El presidente indonesio, Susilo Bambang, resaltó la necesidad de
incrementar la protección a los compatriotas que trabajan en el
extranjero y en particular a aquellos envueltos en problemas
judiciales, reportó Prensa Latina.
El mandatario informó que próximamente discutirá el tema con sus
embajadores en países donde inmigrantes indonesios afrontan la pena
de muerte.
De acuerdo con el jefe del ejecutivo, para la reunión convocó a
sus representantes en Malasia, China y Singapur, los tres países con
mayor cantidad de indonesios en el corredor de la muerte.
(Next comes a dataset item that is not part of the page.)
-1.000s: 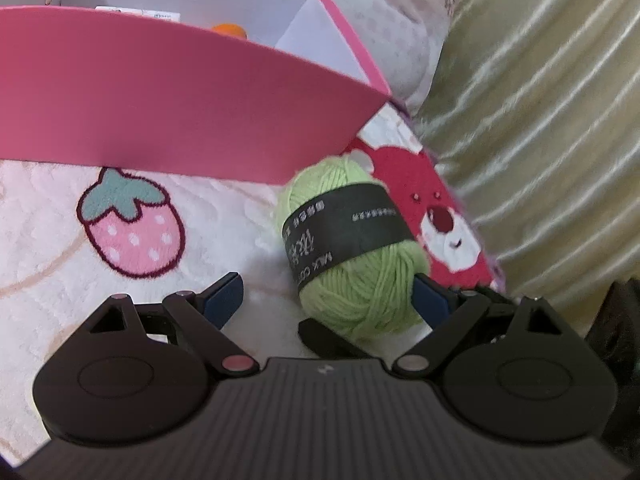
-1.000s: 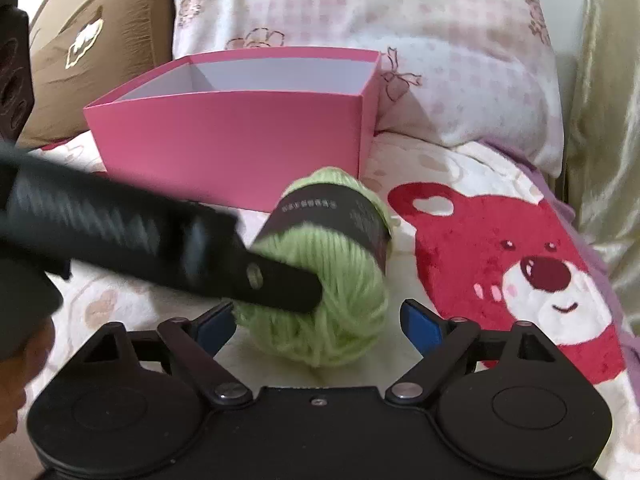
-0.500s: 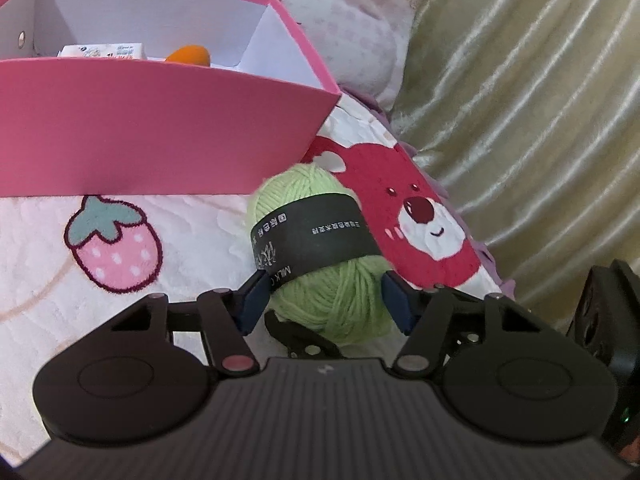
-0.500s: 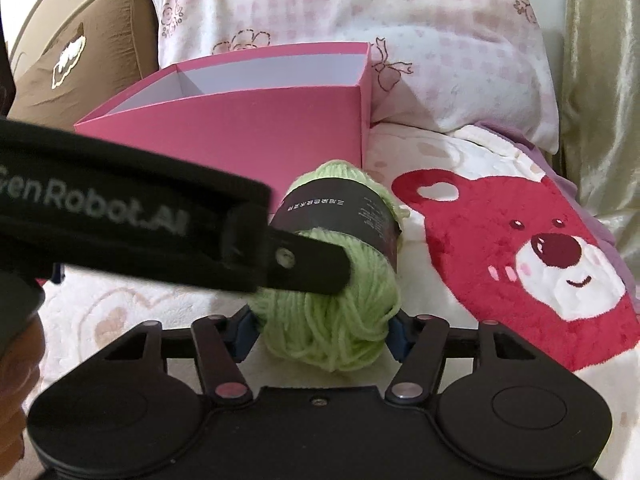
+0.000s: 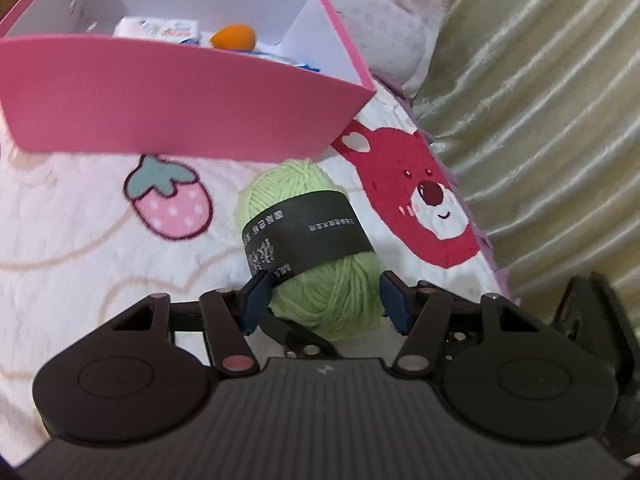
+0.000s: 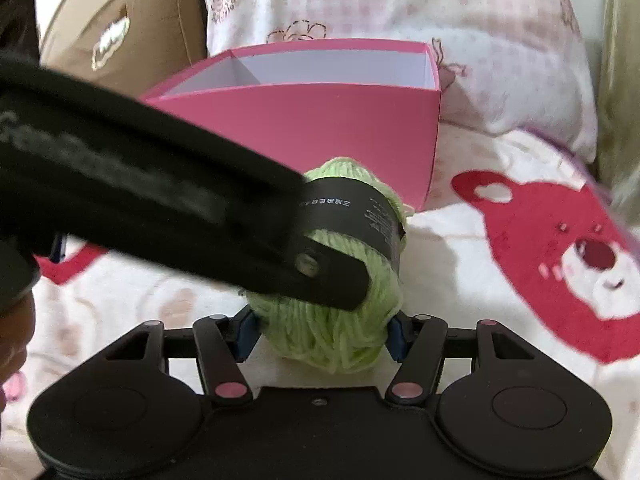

Susilo reveló que de los 200 compatriotas condenados a morir en
el exterior, el 70 por ciento están vinculados a casos de
narcotráfico.
Esa declaración ocurre en medio de la controversia generada tras
la ejecución en Arabia Saudita de una ciudadana indonesia acusada de
asesinar a su empleadora.
Susilo envió una carta al rey saudita, Abdullah bin Abdul Aziz,
para criticar los métodos empleados por las autoridades de esa
nación árabe, al no comunicarles a sus homólogas indonesias sobre la
sanción impuesta a la trabajadora doméstica.
El incidente desencadenó una encendida polémica en el ámbito
político de este país surasiático y se ha convertido en uno de los
temas más discutidos en los últimos días.